• Activity: Word for word, retype every record in the listing.

• Data for processing:
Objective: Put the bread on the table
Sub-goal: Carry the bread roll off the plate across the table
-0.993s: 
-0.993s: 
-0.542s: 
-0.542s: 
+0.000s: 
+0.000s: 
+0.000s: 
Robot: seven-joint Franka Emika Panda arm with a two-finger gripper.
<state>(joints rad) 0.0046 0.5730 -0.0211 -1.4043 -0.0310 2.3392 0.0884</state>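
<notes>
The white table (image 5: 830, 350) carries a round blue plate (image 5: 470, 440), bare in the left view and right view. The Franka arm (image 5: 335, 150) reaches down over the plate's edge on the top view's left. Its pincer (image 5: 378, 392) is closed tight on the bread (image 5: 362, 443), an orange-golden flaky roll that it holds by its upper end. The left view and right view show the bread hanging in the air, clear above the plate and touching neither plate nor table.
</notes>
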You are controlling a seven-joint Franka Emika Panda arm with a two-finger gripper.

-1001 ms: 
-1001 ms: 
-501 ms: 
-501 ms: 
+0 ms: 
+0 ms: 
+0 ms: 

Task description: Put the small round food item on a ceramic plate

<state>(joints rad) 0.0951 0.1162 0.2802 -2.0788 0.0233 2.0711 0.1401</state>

• Reply:
Objective: Put the bread on the table
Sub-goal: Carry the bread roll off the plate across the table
-0.993s: 
-0.993s: 
-0.542s: 
-0.542s: 
+0.000s: 
+0.000s: 
+0.000s: 
Robot: seven-joint Franka Emika Panda arm with a two-finger gripper.
<state>(joints rad) 0.0046 0.5730 -0.0211 -1.4043 -0.0310 2.3392 0.0884</state>
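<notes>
The white table (image 5: 830, 350) carries a round blue plate (image 5: 470, 440), bare in the left view and right view. The Franka arm (image 5: 335, 150) reaches down over the plate's edge on the top view's left. Its pincer (image 5: 378, 392) is closed tight on the bread (image 5: 362, 443), an orange-golden flaky roll that it holds by its upper end. The left view and right view show the bread hanging in the air, clear above the plate and touching neither plate nor table.
</notes>
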You are controlling a seven-joint Franka Emika Panda arm with a two-finger gripper.

-1001 ms: 
-1001 ms: 
-501 ms: 
-501 ms: 
+0 ms: 
+0 ms: 
+0 ms: 

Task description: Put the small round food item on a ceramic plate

<state>(joints rad) 0.0951 0.1162 0.2802 -2.0788 0.0233 2.0711 0.1401</state>

There is no additional output for this exercise.